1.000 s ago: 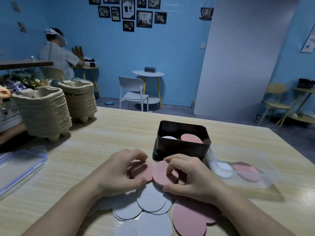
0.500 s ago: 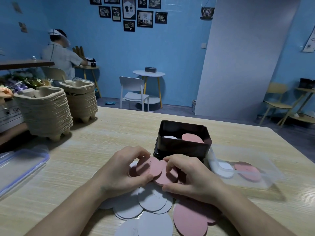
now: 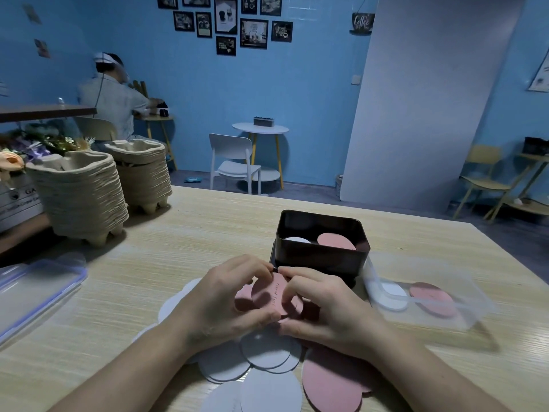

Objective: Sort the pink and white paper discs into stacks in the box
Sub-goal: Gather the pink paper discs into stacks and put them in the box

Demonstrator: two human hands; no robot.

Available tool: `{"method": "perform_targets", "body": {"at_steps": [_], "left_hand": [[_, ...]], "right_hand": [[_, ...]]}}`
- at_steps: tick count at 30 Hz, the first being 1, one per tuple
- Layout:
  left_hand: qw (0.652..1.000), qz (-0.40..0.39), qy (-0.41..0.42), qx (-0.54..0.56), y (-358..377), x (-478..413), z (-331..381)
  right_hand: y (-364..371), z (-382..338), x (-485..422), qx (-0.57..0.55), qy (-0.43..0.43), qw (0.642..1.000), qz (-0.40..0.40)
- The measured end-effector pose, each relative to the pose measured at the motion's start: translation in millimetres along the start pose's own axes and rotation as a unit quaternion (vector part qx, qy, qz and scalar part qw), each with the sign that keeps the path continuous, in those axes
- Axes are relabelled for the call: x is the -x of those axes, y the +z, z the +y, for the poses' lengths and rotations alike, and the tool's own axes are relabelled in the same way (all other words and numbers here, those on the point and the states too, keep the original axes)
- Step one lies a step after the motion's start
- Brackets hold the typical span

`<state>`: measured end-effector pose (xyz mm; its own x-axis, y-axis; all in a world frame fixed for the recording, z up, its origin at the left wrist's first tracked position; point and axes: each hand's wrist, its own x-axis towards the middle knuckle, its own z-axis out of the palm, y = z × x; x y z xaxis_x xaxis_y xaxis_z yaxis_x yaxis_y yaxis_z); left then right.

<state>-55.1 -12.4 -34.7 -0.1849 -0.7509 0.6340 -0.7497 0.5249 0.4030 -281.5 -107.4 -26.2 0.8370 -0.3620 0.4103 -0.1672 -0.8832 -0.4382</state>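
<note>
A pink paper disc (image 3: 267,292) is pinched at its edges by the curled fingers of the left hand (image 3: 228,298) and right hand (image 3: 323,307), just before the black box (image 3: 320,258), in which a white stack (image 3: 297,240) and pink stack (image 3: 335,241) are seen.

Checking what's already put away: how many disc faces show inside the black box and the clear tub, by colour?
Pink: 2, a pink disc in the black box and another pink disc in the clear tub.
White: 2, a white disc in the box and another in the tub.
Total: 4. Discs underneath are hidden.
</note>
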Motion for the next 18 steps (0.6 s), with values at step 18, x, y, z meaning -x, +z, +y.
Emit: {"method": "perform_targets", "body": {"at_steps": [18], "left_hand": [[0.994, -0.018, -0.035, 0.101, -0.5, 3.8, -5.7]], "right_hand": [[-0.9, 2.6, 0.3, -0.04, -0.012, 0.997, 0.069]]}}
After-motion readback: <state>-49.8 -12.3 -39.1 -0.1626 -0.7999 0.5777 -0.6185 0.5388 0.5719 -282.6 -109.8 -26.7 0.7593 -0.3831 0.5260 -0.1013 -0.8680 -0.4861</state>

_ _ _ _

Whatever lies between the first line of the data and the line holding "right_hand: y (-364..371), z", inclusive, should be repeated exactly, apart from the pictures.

*YOUR SOLUTION*.
1.000 s ago: 
0.500 s ago: 
now: 

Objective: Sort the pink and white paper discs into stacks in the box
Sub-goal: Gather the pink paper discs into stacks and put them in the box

Demonstrator: two human hands; no robot.

Available tool: `{"method": "perform_targets", "body": {"at_steps": [_], "left_hand": [[_, ...]], "right_hand": [[_, ...]]}}`
- at_steps: tick count at 30 Hz, the first being 1, one per tuple
- Layout:
  left_hand: qw (0.652..1.000), qz (-0.40..0.39), qy (-0.41..0.42), qx (-0.54..0.56), y (-358..377), x (-478..413), z (-331..381)
  right_hand: y (-364..371), z (-382..338), x (-485..422), qx (-0.57..0.55), qy (-0.43..0.43), qw (0.642..1.000), qz (-0.40..0.40)

The exercise is done.